An April 29, Stars and Stripes headline read, “U.S. coronavirus deaths reach 60,000, surpassing the number of Americans killed during the Vietnam War.” Recently US coronavirus deaths passed 100,000. Soon the number of fatalities will surpass US casualties in World War I of 116,516. As the count goes higher, will people continue to use war deaths as a measure? Is war the right comparison?

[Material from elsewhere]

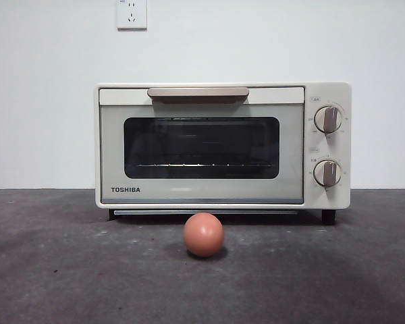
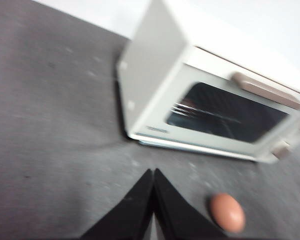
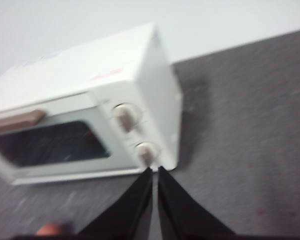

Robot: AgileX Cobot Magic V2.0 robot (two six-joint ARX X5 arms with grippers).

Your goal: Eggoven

I understand why people compare the two. For an instant, the COVID-19 and Vietnam mortality numbers were the same, and, like the COVID-19 crisis, the Vietnam War was a traumatic experience for the people of the United States. During the Vietnam War, like today, communities and families across the country were traumatized by high death tolls. Then, people feared the draft and a tour in Vietnam to perhaps die there. Today, people fear they may contract the disease and possibly die or be responsible for infecting loved ones. But such comparisons distort the truth about war, and about the virus.
After fighting in the First Gulf War and learning more about the Vietnam War and the civilian casualties of war, these comparisons disturb me. Foremost, they place a premium on US lives and dismiss the lives of the “enemy,” and noncombatants as if they do not matter.
It is no surprise that we in the US show more concern for American lives than those of our “enemies.” It’s hard not to when US soldiers are family, friends, and strangers who come from our communities. When my son deployed, I wanted him to return home, but as a soldier, I knew that meant he might have to kill people. That is the nature of war.
Further, all societies uplift their soldiers. We downplay and ignore the killing, or the number of a warrior’s confirmed kills is used as a score to measure bravery. While popular culture may choose to forget faceless dead adversaries, many US service members remember them. My friend and colleague David Cline never forgot. He was a Vietnam War veteran and a national leader in Veterans For Peace. When I met David, he suffered from moral injury. In close combat, David killed a Vietnamese soldier about his age. He told me he wondered about the soldier’s family and life before the war. Nightmares of the killing haunted him. David took this moral conflict to his grave.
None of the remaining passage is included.